Crushing Feminist Defeat at UN
NEW YORK, March 18 (C-Fam) The Biden administration and Western countries pushed traditional countries to the brink at the UN Commission on the Status of Women last night. In the end, traditional countries repelled every push to add “comprehensive sexuality education” and the homosexual/trans agenda in the annual agreement adopted early this morning.
Diplomatic assaults came in wave after wave throughout the last night of the largest annual feminist gathering in the World. At 8:00 PM, Australia and the U.S. began a last-ditch attempt to force “comprehensive sexuality education” in the Agreed Conclusions of the commission, as the agreement is known. By 2:00 AM it was still not clear if there would be an agreement.
Tired and frustrated delegates finally adopted the agreement at 4:00 AM this morning in a mostly empty room. Official government delegations and feminist activists who attended the commission over the last two weeks left UN headquarters dejected before the adoption took place.
Western diplomats conceded defeat and complained that the agreement did not include references to “comprehensive sexuality education”, “sexual rights”, and “sexual orientation and gender identity.” The stinging defeat was all the more significant because the agreement of the commission this year was specifically about education and technology for women and girls.

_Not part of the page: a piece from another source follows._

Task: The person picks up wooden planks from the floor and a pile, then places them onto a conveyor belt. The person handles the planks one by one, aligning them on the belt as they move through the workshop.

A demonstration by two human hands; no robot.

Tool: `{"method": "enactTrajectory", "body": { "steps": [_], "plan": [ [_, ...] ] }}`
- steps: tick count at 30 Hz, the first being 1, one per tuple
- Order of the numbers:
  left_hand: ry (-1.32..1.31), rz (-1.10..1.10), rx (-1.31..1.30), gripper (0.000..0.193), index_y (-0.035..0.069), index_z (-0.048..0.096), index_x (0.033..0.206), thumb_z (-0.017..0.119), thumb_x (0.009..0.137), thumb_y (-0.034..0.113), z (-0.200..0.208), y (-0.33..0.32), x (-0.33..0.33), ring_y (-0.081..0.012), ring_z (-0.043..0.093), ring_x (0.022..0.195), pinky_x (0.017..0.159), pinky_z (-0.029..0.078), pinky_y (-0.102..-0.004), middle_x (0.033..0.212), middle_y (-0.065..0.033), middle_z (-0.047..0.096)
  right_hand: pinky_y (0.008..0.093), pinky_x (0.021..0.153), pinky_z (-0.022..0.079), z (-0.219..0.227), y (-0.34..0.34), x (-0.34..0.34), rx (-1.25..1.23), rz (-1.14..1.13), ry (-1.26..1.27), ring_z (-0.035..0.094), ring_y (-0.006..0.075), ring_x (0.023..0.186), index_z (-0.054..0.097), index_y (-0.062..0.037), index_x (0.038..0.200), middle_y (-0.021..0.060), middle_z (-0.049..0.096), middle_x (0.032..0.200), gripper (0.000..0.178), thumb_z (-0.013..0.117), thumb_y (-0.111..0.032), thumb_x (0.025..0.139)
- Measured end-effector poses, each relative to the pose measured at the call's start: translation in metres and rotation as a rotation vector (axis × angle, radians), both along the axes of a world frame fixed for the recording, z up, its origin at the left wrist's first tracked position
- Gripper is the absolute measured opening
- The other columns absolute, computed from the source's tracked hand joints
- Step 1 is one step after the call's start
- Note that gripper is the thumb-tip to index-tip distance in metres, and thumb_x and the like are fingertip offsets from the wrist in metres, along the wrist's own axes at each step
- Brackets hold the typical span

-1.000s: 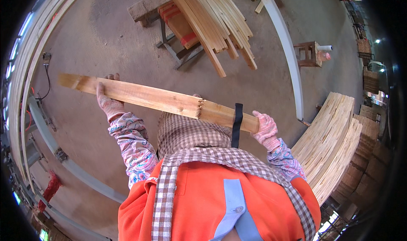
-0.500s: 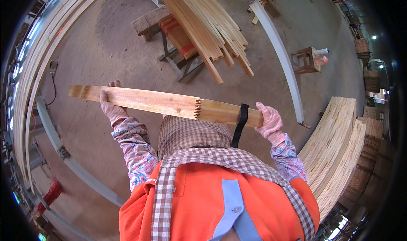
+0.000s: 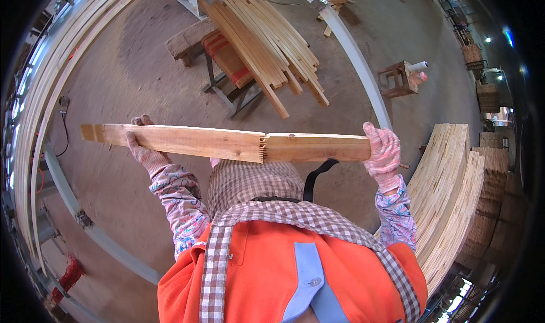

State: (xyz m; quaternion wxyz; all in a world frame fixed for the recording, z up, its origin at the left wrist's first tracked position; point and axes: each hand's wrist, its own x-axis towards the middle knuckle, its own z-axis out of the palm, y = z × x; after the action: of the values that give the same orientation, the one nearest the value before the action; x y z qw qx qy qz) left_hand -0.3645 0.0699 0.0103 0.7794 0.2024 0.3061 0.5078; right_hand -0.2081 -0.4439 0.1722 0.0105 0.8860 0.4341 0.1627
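A wooden stool (image 3: 407, 77) stands on the grey-brown floor (image 3: 129, 90); lights (image 3: 487, 39) glow far right.

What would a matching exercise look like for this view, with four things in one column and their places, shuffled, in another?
Things:
1. Left hand in a pinkish knitted glove
2. Right hand in a pink striped knitted glove
3. Small brown wooden stool
4. Bright orange cloth garment

Places:
A. Bottom centre of the picture
B. At the right end of the light-brown flat wooden length with a toothed joint
C. Upper right of the picture
D. On the left part of that wooden length

Right pairs: 1-D, 2-B, 3-C, 4-A
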Motion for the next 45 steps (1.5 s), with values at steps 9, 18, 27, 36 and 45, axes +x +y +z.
{"method": "enactTrajectory", "body": {
  "steps": [9, 18, 27, 36, 45],
  "plan": [
    [0.105, -0.035, -0.169, 0.052, 0.000, 0.049, 0.122, 0.061, 0.092, 0.040, -0.007, -0.002, 0.021, -0.0299, 0.059, 0.108, 0.093, 0.053, -0.0395, 0.116, -0.0144, 0.058, 0.0501, 0.105, 0.039, 0.041, 0.007, 0.003, -0.014, -0.143, -0.389, 0.055, 0.0276, 0.112, 0.047, -0.0142, 0.134, 0.0091, 0.054, 0.116, 0.073, 0.071, -0.006, 0.065],
    [0.323, -0.093, -0.370, 0.080, 0.007, 0.047, 0.134, 0.057, 0.084, 0.068, 0.019, -0.017, 0.068, -0.0240, 0.056, 0.111, 0.095, 0.048, -0.0367, 0.130, -0.0091, 0.056, 0.0510, 0.104, 0.041, 0.078, 0.012, 0.025, 0.032, -0.026, -0.602, 0.054, 0.0249, 0.112, 0.049, -0.0200, 0.131, 0.0033, 0.052, 0.117, 0.070, 0.072, -0.002, 0.067],
    [0.347, -0.199, -0.323, 0.077, 0.005, 0.048, 0.133, 0.052, 0.087, 0.068, 0.001, -0.010, 0.070, -0.0247, 0.057, 0.109, 0.094, 0.048, -0.0365, 0.129, -0.0090, 0.056, 0.0515, 0.103, 0.043, 0.096, 0.014, 0.043, 0.070, 0.050, -0.622, 0.055, 0.0248, 0.111, 0.048, -0.0207, 0.130, 0.0035, 0.052, 0.116, 0.064, 0.069, -0.002, 0.072],
    [0.339, -0.542, -0.063, 0.047, 0.000, 0.059, 0.117, 0.058, 0.093, 0.041, -0.022, 0.037, 0.051, -0.0246, 0.067, 0.086, 0.081, 0.055, -0.0366, 0.103, -0.0121, 0.068, 0.0521, 0.103, 0.043, 0.094, 0.008, 0.047, 0.112, 0.003, -0.650, 0.057, 0.0265, 0.108, 0.048, -0.0197, 0.131, 0.0053, 0.052, 0.114, 0.061, 0.067, -0.002, 0.076],
    [-0.378, -0.589, -0.184, 0.053, -0.005, 0.041, 0.138, 0.046, 0.098, 0.029, 0.087, 0.048, -0.004, -0.0342, 0.050, 0.125, 0.103, 0.048, -0.0380, 0.142, -0.0232, 0.044, 0.0525, 0.102, 0.045, 0.094, 0.016, 0.046, 0.268, -0.071, -0.652, 0.056, 0.0304, 0.109, 0.048, -0.0128, 0.131, 0.0108, 0.053, 0.115, 0.060, 0.069, -0.009, 0.075]
  ]
}}
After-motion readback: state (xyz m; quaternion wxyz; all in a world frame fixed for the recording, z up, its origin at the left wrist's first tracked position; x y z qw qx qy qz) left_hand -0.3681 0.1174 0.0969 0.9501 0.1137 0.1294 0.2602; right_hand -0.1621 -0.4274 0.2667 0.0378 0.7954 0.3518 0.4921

The strong push for “comprehensive sexuality education” deep into the night of the last day of the commission was reminiscent of the negotiations when Obama was in the White House. The commission was much less controversial during the Trump administration. This year, both the European Union and the U.S. government were aligned once more in aggressively promoting the Western sexual agenda.

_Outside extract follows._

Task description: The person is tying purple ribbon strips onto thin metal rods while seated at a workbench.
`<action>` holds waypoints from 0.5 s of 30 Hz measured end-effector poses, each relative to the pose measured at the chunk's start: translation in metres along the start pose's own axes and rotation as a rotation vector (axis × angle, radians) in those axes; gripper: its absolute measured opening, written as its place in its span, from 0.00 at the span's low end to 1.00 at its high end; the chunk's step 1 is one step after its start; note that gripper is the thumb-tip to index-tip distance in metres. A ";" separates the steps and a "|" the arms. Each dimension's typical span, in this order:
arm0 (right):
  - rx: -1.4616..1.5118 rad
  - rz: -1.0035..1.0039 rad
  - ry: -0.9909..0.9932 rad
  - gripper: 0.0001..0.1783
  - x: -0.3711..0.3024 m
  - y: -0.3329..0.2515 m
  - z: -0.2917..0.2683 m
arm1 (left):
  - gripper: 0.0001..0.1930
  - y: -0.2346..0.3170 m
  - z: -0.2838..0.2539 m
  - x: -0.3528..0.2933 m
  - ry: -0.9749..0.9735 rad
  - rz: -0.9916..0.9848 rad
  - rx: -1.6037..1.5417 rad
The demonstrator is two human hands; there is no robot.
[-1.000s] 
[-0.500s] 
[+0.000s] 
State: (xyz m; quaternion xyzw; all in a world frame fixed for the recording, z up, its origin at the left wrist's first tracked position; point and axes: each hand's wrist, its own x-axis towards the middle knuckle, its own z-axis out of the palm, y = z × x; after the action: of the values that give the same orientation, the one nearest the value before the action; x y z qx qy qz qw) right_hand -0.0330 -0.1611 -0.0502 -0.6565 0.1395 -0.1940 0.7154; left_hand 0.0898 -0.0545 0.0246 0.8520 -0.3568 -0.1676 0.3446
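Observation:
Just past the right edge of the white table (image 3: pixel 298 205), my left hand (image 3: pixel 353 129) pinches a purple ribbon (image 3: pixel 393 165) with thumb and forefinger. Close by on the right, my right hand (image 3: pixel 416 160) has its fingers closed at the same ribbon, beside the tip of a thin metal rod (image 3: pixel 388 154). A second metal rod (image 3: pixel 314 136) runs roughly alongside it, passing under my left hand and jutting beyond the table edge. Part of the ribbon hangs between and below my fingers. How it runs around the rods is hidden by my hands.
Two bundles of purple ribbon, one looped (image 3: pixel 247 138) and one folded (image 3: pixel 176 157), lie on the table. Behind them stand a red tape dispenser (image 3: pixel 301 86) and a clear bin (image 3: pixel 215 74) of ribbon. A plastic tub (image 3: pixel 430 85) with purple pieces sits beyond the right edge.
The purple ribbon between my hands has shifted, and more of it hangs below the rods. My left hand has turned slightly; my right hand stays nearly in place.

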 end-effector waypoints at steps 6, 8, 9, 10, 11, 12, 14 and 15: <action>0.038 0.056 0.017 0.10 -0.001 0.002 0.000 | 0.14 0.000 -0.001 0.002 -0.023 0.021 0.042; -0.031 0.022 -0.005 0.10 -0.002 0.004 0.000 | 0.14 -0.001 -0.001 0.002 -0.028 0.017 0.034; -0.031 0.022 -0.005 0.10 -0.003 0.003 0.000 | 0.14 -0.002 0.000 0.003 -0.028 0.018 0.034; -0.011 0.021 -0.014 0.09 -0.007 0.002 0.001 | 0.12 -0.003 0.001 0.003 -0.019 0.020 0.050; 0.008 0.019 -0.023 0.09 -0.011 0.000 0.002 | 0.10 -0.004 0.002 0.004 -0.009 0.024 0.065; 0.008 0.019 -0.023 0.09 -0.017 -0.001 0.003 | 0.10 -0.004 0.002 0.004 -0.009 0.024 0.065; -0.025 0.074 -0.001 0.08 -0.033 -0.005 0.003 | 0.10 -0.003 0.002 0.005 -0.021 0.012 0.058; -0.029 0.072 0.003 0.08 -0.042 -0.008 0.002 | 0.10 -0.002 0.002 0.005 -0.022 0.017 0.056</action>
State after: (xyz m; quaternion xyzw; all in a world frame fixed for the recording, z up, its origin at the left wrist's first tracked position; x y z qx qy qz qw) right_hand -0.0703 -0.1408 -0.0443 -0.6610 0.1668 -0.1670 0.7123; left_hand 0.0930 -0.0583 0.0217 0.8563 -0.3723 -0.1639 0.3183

Comprehensive sexuality education is the moniker Western countries use for programs that promote sexual autonomy for children and to undermine parental authority. Such programs have been documented as exposing children to high risk sexual behaviors, including by promoting homosexuality and transgender lifestyles as healthy and moral. Western countries desperately want the United Nations to endorse this specific kind of education to eventually enshrine homosexual trans issues as human rights but UN member states have rejected this terminology for more than a decade.

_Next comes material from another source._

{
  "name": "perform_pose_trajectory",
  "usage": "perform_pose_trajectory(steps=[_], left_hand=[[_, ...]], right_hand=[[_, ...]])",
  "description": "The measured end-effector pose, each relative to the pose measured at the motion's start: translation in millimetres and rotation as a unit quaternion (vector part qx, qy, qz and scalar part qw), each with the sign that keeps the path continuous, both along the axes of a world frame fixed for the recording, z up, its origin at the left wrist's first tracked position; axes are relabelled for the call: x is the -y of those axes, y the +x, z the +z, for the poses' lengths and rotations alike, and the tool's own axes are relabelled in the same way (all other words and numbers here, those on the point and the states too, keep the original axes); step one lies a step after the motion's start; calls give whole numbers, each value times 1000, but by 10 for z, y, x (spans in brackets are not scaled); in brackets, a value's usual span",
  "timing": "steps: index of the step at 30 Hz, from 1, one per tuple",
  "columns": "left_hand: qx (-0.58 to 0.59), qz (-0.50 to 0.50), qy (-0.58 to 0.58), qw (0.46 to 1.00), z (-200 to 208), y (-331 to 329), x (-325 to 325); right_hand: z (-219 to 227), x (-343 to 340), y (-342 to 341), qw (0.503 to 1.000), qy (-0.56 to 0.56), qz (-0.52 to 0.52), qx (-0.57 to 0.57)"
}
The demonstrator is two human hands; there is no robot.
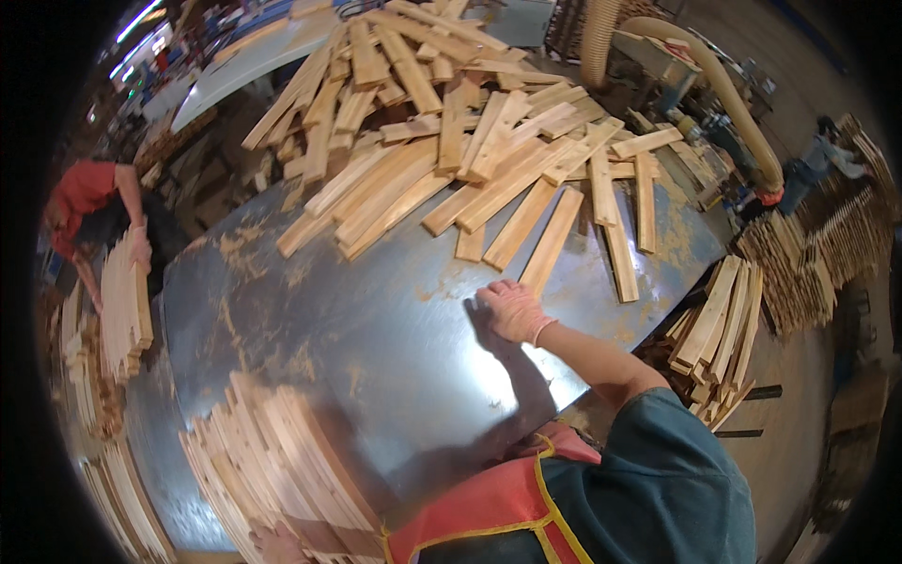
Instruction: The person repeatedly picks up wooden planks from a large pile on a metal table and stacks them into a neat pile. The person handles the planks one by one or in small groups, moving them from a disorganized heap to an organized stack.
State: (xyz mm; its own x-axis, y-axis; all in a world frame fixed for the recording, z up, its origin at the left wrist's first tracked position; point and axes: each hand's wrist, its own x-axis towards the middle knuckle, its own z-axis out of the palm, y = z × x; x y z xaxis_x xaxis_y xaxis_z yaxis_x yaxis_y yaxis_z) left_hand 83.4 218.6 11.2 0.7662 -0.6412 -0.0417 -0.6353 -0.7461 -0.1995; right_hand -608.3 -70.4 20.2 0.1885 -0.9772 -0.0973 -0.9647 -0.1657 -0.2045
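My right hand (515, 312), in a pale thin glove, reaches over the metal table. Its fingers are closed at the near end of a wooden board (552, 246), which points away toward the heap. Low at the left, my left hand (276, 543) lies against the near part of a row of boards (272, 451) set side by side. That hand is blurred and partly cut off by the lower edge, so its finger position is unclear. A large loose heap of boards (413, 70) covers the far side of the table.
The metal table (282, 310) carries patches of sawdust. At the left, a person in a red shirt (92, 197) handles upright boards (124, 301). More boards (719, 320) are stacked off the table's right side. A ribbed hose (742, 108) curves down at the far right.
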Motion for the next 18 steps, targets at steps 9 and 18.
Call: perform_pose_trajectory(steps=[9,18], left_hand=[[-139,-405,-96,898,-206,-2956,1568],[-185,-582,53,790,-257,-4910,1918]], right_hand=[[-160,319,-620,976,-51,177,-115],[331,1375,-2699,936,-130,-318,82]])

Many delegates were so exhausted they couldn’t display any of the excitement and positive emotions that are customary at the close of the commission. But they all expressed the need to carry out negotiations in more humane manner. Delegates ended up having to negotiate non-stop for two days with only a short five hour break in the lead-up to the adoption of the agreement.
Several delegations blamed the bureau of the commission, led by South Africa, for unilaterally deciding to close down negotiations on over forty paragraphs drawn from previous agreements of the commission with controversial language, including abortion-related terms like sexual and reproductive health and language about diversity and intersectionality linked to the homosexual/trans agenda.
The justification the bureau gave for this was ostensibly to avoid relitigating contentious issues and to save time in the negotiations. Progressive delegations and feminist activists however described this measure as designed to consolidate gains from past years.
Delegates from a wide array of countries were critical throughout the process and pointed out that in the end no time was saved in the negotiations and that controversial topics in the paragraphs had to be relitigated nonetheless in new paragraphs in the agreement. Several delegations also expressed their reservations on the controversial terms remaining in the agreement.
Statements to this effect were made by Cameroon, Egypt, Ethiopia, Guatemala, Guyana on behalf of Caribbean countries, Indonesia, Iran, Iraq, Malaysia, Nicaragua, Oman on behalf of Gulf countries, Nigeria, Senegal, Sudan, and the Holy See.
The U.S. delegate attempted to deflect blame for the long hours on the delegation of Pakistan, who insisted until late into the night that the commission include previously agreed language about women who live under “foreign occupation”, a reference to the plight of Palestinian women. The delegate of Pakistan accused the facilitator of the agreement of using a “double standard,” with language related to controversial social issues favored by Western countries receiving preferred status.
The European Union celebrated the addition of language that recognizes how certain countries are outlawing the “non-consensual sharing” of sexual or other explicit images. Many traditional countries were confused by this notion in the negotiation because their laws outlaw any sharing of sexual or other explicit material, regardless of whether it was produced or shared voluntarily.